● Exercise
Only the lines of the data holding the string "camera" need to be returned.

● The data
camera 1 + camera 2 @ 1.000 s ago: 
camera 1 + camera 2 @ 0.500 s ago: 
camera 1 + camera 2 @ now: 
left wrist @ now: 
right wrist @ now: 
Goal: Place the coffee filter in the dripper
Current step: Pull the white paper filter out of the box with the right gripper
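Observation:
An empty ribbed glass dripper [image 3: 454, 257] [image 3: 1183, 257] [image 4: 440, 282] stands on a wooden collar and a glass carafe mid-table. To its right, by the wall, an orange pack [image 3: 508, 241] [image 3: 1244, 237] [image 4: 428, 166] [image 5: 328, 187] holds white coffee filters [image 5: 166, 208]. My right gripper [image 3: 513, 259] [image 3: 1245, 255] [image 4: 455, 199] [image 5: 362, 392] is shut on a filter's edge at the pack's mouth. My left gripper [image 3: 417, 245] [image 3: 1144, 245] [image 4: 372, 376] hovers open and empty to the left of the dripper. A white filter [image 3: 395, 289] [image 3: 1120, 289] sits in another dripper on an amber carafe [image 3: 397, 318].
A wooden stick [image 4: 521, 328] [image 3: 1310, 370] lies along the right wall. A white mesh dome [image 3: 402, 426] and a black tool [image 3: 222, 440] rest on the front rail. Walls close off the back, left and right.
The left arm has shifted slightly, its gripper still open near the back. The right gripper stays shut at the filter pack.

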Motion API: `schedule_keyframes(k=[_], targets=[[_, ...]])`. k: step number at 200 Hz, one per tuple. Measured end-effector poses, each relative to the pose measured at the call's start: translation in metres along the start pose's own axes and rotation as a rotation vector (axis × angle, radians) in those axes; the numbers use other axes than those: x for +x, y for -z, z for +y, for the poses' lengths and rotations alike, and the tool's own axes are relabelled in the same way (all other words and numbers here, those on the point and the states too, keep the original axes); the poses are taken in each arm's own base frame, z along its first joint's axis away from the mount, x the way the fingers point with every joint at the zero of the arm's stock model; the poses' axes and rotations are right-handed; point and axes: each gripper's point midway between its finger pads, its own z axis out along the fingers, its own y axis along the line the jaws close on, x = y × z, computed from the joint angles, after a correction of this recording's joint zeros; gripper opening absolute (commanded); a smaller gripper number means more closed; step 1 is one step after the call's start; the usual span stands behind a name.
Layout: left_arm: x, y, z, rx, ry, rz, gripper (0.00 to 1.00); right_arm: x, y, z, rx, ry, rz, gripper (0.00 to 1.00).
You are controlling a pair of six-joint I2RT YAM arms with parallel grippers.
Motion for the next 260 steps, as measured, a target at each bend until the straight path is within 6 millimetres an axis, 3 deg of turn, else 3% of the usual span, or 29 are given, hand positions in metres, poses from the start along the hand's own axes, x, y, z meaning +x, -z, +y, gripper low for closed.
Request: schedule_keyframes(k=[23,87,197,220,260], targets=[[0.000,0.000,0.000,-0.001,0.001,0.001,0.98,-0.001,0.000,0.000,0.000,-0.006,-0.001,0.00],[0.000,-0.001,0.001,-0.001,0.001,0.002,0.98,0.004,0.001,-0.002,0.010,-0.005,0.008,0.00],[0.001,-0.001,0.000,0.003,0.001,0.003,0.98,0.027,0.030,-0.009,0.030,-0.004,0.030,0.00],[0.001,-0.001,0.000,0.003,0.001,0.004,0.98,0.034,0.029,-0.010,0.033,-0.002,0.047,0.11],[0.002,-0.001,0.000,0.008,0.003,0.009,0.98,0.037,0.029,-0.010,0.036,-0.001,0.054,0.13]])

● Written response
camera 1 + camera 2 @ 1.000 s ago: 
camera 1 + camera 2 @ 0.500 s ago: 
camera 1 + camera 2 @ now: 

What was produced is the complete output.